A recent study co-authored by Gilley showed higher retention of course material when students have collaborative group tests immediately after the individual test. “It’s not just that I know the answers better,” says Danny Congleton, a first-year bachelor of arts student at UBC. “I understand the reasoning behind why certain answers are correct.”
 
Faculty over the years have seen the benefits of the two-stage exam, to the extent that more than 50 classes at UBC have implemented them today, across courses in physics, chemistry, biology, math, statistics & computer science.
 
One drawback to the test, however, is that consensus doesn’t necessarily translate into the correct answer.

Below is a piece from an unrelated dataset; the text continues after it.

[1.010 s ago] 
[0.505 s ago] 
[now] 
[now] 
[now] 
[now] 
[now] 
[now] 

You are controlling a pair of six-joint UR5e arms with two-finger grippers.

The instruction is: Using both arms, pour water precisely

As well, for some difficult questions, a group may leave without any certainty over which answer was correct.
 
“The longer you delay the feedback, the less useful it becomes,” says Jim Sibley, a staff member at UBC’s Centre for Instructional Support & co-author of a book on team-based learning. “Can you imagine you hit a golf ball & I tell you in a week in which direction it went, & then you try to adjust your shot?”
 
And, to make sure no slacker shows up unprepared, the two-stage exam system can be weighted such that the individual test accounts for 85% of the exam mark, whereas the remaining 15% comes from the group test. In that case, everyone knows the right answer by the end of the exam, everyone has individual accountability, & the students learn from each other. “You’re not the teacher anymore,” says Sibley. “You’re the architect of a learning experience.”